> **Task objective**:
Which of the lines below contain the string "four"? Pull each one out of the data.

> **Given data**:
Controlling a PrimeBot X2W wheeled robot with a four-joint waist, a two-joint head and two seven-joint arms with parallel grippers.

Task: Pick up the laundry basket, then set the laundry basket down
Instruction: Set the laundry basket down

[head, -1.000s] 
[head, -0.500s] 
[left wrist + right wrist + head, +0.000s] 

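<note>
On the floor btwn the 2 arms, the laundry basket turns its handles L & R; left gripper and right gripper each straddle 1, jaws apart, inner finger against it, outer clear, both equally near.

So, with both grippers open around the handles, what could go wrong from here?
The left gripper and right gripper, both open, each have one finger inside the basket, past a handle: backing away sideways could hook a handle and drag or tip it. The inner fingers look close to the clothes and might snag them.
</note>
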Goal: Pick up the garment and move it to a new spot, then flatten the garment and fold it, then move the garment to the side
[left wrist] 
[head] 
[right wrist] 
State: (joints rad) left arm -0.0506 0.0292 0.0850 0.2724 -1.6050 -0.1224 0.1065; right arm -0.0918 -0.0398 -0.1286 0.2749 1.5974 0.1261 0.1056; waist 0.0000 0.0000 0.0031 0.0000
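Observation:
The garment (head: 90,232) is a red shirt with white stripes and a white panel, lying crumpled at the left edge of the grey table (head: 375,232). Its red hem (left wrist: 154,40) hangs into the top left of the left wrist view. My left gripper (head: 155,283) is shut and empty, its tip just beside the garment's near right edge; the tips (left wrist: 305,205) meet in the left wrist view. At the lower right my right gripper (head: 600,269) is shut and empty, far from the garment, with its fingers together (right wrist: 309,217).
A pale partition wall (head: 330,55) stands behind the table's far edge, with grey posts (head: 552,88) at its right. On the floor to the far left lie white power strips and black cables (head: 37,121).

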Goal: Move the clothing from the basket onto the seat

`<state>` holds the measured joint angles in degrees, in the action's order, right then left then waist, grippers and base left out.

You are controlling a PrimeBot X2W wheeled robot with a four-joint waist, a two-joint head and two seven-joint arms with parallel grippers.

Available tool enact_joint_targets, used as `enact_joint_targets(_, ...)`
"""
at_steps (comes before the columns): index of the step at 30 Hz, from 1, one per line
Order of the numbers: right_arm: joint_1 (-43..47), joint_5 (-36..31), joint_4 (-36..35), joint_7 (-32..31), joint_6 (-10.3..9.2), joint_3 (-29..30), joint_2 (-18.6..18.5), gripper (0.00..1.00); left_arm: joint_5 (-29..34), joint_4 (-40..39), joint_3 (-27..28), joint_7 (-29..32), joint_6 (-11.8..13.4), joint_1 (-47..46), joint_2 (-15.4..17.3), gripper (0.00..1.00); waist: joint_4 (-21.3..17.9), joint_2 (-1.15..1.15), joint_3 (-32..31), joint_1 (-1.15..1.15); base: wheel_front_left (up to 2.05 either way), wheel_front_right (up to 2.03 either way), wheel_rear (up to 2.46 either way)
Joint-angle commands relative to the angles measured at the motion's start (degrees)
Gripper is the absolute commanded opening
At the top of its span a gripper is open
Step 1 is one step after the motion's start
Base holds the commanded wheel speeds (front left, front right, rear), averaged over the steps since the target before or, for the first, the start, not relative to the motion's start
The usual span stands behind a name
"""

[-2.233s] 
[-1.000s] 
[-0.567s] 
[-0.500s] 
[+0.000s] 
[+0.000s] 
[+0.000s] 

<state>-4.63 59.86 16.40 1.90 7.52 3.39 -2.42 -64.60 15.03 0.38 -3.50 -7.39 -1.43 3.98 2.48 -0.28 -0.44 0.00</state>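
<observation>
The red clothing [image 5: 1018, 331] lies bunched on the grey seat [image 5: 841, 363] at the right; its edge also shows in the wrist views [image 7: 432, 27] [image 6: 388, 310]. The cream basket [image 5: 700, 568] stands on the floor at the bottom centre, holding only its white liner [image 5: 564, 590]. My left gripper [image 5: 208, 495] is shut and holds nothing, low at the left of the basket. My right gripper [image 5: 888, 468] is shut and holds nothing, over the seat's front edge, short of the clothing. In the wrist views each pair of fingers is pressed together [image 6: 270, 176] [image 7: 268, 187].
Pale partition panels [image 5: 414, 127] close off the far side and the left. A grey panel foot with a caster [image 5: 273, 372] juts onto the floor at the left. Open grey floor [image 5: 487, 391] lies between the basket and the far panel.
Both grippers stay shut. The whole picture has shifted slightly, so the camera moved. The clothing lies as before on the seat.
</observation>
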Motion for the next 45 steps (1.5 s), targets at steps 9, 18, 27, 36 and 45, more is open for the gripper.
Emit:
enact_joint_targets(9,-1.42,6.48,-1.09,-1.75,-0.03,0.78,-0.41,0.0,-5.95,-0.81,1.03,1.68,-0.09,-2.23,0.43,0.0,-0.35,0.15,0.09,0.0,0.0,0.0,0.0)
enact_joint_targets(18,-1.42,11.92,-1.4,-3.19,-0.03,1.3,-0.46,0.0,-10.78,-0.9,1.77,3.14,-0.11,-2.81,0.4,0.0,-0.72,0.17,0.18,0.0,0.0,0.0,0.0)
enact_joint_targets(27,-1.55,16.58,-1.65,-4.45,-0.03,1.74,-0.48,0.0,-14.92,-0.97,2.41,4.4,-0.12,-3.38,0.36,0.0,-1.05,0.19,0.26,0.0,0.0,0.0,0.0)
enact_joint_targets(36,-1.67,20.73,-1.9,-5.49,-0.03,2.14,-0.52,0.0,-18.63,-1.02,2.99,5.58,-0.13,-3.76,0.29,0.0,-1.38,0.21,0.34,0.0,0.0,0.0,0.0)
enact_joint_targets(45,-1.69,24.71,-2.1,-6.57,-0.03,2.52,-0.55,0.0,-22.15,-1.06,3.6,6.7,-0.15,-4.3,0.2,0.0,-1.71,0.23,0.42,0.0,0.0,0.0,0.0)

> **Reply**:
Controlling a PrimeBot X2W wheeled robot with a four-joint waist, a two-joint head and two seven-joint arms with parallel grippers.
You are controlling a PrimeBot X2W wheeled robot with a four-joint waist, a two-joint head and two seven-joint arms with parallel grippers.

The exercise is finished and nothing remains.